ACTIVITY: Using the line that contains "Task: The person" as the start, restate each line word for word through the final line of the material below, and return only those.

RECORDED INFORMATION:
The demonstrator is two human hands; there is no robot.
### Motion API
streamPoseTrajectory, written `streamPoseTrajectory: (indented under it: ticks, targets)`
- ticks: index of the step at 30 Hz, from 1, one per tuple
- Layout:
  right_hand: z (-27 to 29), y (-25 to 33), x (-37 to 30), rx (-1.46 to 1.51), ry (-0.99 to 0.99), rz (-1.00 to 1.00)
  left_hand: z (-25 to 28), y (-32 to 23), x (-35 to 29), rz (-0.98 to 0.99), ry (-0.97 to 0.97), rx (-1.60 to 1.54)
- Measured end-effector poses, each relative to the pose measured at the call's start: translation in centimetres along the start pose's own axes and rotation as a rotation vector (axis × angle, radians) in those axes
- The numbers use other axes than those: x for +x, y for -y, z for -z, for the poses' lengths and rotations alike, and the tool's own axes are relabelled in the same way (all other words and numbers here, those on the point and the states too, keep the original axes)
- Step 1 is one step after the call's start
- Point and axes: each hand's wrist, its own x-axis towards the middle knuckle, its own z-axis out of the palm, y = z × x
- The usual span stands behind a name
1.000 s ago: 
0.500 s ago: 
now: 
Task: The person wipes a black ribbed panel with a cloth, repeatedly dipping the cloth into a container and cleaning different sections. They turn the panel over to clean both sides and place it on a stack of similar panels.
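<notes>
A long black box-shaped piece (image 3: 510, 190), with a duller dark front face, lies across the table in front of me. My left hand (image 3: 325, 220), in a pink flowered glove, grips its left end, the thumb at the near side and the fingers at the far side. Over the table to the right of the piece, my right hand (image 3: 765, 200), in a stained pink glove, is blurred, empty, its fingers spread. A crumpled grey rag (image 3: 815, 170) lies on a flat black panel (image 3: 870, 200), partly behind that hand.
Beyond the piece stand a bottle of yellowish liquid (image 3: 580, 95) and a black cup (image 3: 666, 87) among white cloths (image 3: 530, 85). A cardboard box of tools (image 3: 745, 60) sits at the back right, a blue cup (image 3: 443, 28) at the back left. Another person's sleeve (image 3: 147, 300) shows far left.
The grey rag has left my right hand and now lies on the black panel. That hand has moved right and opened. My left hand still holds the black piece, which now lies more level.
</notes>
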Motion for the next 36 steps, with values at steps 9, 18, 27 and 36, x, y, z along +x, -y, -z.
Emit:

EXPECTED ANSWER:
Task: The person wipes a black ribbed panel with a cloth, repeatedly dipping the cloth into a container and cleaning different sections. They turn the panel over to clean both sides and place it on a stack of similar panels.
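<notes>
A long black box-shaped piece (image 3: 510, 190), with a duller dark front face, lies across the table in front of me. My left hand (image 3: 325, 220), in a pink flowered glove, grips its left end, the thumb at the near side and the fingers at the far side. Over the table to the right of the piece, my right hand (image 3: 765, 200), in a stained pink glove, is blurred, empty, its fingers spread. A crumpled grey rag (image 3: 815, 170) lies on a flat black panel (image 3: 870, 200), partly behind that hand.
Beyond the piece stand a bottle of yellowish liquid (image 3: 580, 95) and a black cup (image 3: 666, 87) among white cloths (image 3: 530, 85). A cardboard box of tools (image 3: 745, 60) sits at the back right, a blue cup (image 3: 443, 28) at the back left. Another person's sleeve (image 3: 147, 300) shows far left.
The grey rag has left my right hand and now lies on the black panel. That hand has moved right and opened. My left hand still holds the black piece, which now lies more level.
</notes>
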Motion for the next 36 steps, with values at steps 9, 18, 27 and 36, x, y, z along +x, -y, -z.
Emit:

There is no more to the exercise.